[Data records]
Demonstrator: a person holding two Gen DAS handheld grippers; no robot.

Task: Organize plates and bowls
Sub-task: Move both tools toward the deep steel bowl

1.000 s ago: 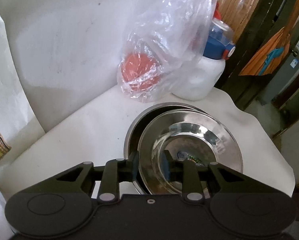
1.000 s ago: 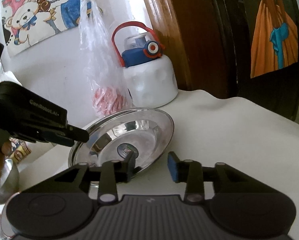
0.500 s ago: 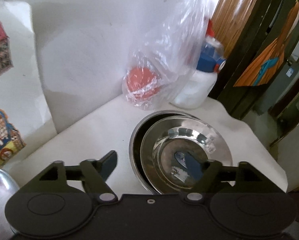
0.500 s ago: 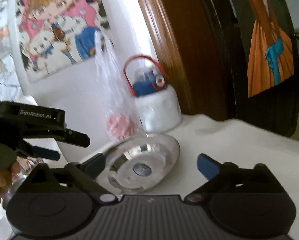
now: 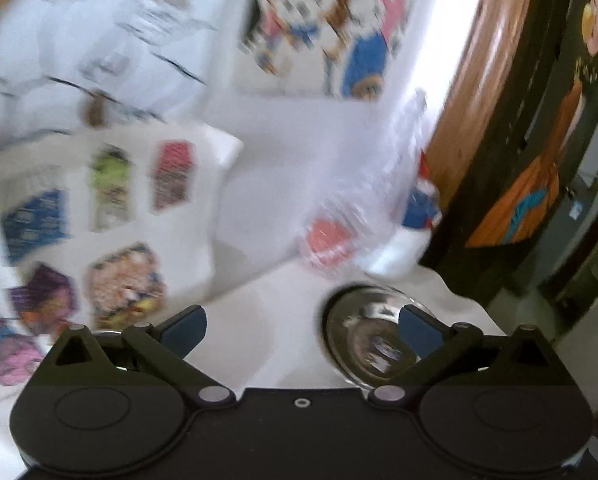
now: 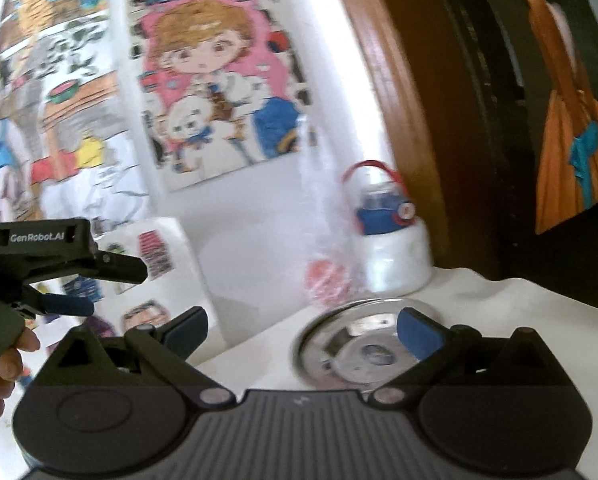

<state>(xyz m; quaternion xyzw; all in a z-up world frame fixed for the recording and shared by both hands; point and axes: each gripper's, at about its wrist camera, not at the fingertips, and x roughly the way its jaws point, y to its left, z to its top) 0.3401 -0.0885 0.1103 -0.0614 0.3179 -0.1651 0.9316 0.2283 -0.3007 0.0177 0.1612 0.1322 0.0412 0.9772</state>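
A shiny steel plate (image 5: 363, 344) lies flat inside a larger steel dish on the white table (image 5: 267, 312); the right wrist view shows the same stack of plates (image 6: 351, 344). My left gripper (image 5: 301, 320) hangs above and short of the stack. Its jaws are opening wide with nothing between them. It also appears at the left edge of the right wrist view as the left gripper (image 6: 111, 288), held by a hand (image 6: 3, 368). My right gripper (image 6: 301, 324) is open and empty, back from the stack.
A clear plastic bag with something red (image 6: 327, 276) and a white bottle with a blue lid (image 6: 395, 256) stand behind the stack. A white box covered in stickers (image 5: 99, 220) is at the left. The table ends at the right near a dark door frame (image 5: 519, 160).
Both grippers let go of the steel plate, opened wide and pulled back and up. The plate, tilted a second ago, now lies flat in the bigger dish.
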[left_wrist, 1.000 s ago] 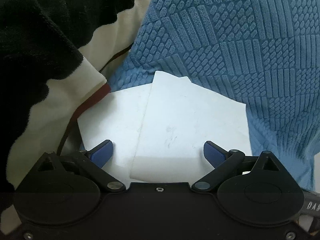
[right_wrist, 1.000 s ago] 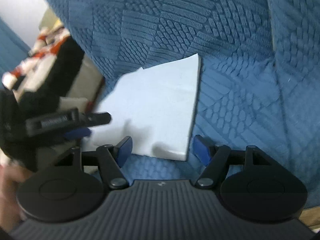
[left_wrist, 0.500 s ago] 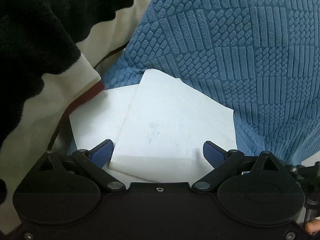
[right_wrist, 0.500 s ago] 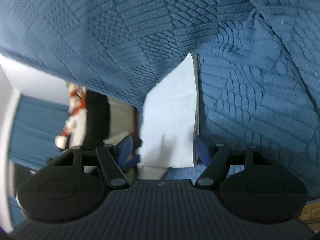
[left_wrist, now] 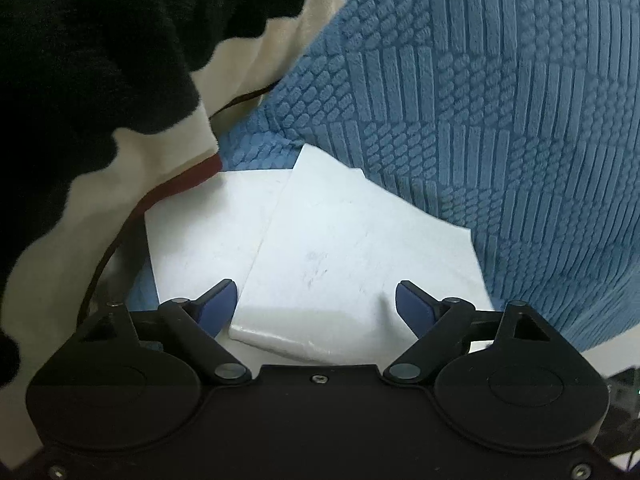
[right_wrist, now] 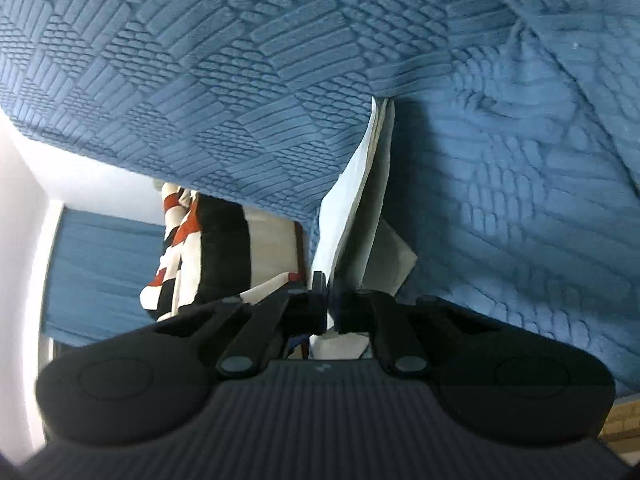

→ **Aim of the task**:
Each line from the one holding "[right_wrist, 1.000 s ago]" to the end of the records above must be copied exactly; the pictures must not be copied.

→ **Output for this task**:
[right_wrist, 1.000 s ago] 
[left_wrist, 0.500 s ago] 
[right_wrist, 0.500 s ago] 
[left_wrist, now] 
[right_wrist, now] 

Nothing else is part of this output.